Others have contended that the recent statements from the Vatican apply solely to patients in the persistent vegetative state, and that other patients who suffer from similar maladies, and are likewise unable to communicate effectively with others, or even able to communicate at all, are not included under this directive. Again, that is not the case. Any patient who suffers a cognitive disability, whether major or minor, should receive nutrition and hydration unless there are clear indications that it will not provide sufficient benefits to outweigh the burdens. Here the benefit is life itself.
Catholic health care facilities have an obligation to review their protocols concerning the provision of food and water to those who have suffered a serious cognitive diminution. Policies that routinely remove food and water from patients who have suffered this loss are clearly inappropriate.[1] There are exceptions, such as when “artificial nourishment and hydration may be excessively burdensome for the patient or may cause significant physical discomfort, for example resulting from complications in the use of the means employed.” However, food and water should generally be provided to all patients, regardless of their cognitive condition.
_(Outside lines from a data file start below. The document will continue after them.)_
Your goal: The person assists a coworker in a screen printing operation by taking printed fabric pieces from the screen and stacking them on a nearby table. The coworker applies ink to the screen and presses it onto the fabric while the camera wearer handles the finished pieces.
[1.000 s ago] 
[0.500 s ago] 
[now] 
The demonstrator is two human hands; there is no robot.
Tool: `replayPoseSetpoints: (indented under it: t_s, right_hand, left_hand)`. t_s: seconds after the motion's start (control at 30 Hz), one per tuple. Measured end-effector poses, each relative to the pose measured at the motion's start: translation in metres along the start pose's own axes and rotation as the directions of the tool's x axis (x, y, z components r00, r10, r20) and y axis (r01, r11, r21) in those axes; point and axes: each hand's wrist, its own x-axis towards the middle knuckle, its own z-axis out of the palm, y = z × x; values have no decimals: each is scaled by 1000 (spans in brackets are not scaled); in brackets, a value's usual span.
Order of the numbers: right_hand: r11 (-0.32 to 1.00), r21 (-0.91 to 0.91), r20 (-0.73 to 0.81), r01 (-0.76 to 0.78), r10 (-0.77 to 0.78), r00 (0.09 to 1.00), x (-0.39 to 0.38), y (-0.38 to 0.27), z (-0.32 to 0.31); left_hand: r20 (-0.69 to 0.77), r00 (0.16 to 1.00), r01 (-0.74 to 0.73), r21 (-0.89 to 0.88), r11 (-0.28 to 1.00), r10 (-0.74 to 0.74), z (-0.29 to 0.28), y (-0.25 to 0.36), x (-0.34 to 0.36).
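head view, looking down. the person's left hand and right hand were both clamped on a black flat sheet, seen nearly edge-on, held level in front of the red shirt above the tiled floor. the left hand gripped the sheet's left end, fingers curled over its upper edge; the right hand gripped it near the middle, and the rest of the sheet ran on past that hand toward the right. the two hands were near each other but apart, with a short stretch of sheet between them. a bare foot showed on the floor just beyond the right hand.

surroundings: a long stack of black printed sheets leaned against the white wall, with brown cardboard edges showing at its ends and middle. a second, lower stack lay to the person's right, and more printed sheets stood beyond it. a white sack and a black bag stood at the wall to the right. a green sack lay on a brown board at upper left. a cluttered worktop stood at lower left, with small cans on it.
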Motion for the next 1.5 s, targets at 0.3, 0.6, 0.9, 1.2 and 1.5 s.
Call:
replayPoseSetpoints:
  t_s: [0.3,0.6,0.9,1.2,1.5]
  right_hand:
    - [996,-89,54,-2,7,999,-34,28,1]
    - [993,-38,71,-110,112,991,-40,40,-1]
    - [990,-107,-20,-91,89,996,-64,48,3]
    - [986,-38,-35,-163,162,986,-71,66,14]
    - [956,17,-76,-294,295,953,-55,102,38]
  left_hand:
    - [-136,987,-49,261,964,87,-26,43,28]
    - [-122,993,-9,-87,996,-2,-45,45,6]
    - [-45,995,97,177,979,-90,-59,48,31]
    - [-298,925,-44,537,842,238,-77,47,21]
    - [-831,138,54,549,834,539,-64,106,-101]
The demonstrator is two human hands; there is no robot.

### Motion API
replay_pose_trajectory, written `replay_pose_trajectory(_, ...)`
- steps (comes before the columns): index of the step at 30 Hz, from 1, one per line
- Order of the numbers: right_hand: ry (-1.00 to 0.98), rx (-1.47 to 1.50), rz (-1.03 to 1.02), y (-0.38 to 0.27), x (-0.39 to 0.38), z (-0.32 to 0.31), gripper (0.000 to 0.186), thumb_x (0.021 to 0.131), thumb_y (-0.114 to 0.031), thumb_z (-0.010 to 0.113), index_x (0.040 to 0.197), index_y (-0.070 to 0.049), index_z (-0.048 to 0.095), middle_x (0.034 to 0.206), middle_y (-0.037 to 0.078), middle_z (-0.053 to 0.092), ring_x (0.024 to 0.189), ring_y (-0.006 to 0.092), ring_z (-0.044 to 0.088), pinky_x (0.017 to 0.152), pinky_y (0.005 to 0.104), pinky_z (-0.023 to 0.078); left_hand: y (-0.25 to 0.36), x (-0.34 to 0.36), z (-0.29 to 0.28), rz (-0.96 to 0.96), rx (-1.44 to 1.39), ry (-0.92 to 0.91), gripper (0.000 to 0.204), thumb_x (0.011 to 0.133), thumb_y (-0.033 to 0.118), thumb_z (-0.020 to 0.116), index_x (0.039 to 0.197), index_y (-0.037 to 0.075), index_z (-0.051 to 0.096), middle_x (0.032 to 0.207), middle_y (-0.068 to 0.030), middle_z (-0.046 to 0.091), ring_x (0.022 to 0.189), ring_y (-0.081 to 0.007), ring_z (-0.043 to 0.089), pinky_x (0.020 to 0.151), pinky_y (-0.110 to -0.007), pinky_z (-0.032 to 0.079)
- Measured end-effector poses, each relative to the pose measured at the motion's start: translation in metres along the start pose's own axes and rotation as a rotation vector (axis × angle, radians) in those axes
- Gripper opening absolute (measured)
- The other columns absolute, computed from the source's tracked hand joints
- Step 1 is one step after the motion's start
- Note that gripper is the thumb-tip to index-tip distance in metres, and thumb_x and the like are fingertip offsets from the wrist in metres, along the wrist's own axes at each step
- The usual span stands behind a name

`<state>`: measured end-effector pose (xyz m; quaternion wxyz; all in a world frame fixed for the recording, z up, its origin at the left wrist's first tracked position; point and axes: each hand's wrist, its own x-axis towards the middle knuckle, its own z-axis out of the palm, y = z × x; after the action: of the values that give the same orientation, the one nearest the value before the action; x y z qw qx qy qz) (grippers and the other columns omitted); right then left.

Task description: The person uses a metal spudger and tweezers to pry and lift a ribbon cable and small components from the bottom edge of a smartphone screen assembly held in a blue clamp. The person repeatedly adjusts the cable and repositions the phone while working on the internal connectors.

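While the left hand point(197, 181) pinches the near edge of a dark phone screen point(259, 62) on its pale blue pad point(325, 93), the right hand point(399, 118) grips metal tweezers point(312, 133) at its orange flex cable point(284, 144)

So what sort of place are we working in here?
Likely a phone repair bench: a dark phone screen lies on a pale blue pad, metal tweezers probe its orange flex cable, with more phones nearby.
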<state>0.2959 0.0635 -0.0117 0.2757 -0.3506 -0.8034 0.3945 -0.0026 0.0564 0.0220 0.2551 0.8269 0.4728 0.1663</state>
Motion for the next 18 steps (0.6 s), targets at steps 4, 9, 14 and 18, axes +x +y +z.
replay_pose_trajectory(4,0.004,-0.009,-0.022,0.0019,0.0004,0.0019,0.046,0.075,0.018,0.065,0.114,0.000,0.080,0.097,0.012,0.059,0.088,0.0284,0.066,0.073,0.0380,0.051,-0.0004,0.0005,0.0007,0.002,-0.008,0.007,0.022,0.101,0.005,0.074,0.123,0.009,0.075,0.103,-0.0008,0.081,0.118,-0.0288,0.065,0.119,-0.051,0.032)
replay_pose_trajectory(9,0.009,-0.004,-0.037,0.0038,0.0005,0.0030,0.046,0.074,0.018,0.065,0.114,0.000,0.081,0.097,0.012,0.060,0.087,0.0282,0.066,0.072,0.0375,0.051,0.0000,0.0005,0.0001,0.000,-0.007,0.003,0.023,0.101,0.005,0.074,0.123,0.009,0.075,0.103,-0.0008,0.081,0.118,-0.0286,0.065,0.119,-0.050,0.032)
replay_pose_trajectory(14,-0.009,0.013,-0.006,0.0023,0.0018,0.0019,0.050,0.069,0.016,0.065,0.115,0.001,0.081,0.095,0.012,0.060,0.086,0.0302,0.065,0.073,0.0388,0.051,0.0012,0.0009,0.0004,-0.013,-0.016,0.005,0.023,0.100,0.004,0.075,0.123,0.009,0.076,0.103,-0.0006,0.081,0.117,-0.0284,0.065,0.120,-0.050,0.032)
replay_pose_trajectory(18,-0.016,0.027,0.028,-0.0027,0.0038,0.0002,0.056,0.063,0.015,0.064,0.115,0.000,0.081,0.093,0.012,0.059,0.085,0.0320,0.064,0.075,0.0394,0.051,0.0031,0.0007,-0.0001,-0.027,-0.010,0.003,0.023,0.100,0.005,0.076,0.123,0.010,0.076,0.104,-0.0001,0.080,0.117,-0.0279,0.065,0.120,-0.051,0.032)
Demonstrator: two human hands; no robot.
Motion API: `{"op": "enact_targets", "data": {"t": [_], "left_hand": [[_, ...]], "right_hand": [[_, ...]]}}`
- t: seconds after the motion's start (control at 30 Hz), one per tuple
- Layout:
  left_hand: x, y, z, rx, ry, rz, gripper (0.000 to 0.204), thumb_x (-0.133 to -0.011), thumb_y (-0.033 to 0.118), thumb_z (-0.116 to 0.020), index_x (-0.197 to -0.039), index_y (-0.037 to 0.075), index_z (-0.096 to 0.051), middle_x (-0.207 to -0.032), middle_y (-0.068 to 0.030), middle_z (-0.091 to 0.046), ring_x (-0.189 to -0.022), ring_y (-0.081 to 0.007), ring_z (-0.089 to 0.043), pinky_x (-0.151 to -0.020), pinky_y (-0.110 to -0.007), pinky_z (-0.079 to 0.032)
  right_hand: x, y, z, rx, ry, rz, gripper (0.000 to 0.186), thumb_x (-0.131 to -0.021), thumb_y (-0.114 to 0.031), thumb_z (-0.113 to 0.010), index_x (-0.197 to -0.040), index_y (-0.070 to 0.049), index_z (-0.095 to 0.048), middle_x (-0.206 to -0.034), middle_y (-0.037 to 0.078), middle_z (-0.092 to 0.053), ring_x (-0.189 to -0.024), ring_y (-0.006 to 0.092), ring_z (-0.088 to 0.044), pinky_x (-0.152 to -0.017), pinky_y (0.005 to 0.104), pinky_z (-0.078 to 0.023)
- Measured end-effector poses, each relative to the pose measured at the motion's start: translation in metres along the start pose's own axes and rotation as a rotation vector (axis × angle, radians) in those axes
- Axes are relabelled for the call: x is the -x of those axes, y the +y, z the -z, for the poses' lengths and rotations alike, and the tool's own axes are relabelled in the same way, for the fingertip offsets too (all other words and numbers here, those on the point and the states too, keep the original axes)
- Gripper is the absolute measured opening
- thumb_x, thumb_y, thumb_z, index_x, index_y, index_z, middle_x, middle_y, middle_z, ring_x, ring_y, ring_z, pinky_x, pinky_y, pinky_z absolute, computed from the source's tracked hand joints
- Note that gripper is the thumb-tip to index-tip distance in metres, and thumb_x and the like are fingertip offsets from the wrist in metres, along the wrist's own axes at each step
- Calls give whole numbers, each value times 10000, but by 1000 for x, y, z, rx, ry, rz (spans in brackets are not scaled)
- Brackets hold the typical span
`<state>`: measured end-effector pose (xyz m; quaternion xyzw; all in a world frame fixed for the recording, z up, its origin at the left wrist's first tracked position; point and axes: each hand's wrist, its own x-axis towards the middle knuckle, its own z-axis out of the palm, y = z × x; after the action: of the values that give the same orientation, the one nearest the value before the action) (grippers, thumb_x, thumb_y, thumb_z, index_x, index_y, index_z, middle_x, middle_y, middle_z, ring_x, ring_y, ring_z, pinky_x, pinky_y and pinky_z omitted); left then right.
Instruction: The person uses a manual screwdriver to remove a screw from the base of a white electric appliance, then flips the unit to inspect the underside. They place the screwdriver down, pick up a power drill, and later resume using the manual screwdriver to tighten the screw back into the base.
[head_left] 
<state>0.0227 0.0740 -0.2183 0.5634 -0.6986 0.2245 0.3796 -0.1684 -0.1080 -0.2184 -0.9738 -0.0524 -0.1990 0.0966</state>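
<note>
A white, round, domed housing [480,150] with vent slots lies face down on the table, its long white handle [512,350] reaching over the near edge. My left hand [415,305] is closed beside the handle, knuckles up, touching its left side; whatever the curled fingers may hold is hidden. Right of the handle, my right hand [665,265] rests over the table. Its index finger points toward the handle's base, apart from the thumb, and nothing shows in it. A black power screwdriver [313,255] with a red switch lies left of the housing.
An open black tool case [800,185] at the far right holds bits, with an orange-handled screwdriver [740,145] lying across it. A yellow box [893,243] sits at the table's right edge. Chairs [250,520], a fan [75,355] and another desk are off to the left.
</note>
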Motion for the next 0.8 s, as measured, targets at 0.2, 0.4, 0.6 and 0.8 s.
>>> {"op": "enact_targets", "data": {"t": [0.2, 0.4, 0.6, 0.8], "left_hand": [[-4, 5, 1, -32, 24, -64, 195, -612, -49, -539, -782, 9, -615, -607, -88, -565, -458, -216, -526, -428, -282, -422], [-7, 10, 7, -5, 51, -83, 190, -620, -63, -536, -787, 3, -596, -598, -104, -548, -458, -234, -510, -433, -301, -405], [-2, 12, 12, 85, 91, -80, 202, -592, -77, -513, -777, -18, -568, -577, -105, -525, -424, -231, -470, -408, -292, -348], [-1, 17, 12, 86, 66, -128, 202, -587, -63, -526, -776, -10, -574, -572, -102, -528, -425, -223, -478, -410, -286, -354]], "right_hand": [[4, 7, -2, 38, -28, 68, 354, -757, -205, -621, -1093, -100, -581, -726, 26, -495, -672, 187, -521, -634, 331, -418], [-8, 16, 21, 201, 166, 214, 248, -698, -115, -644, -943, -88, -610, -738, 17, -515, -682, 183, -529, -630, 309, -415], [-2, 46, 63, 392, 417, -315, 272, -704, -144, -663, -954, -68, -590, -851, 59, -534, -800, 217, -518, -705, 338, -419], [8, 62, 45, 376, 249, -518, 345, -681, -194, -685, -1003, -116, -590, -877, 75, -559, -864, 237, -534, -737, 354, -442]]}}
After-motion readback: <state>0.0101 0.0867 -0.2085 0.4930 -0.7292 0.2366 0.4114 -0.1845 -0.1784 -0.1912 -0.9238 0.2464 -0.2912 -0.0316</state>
Catholic facilities should be aware that general medical practice is not necessarily following Church teaching in this area, and so they should be prepared to distinguish their own practice from the growing tendency to deprive certain patients, especially the elderly, of the basic necessities to sustain life.
Catholic health care facilities will also need to reevaluate patient requests, whether oral or written, that they be deprived of food and water in the event that they fall into an unconscious state from which they may not recover. The return of records and transfer of patients may be necessary in such cases. Also, the Catholic faithful will need to reexamine their advance directives and living wills to ensure that they have not agreed to deprive themselves of food and water simply because they have become cognitively disabled.
1. The National Catholic Bioethics Center has developed a “Model Policy Concerning the Care to Patients at Life’s End for Catholic Health Care Agencies.”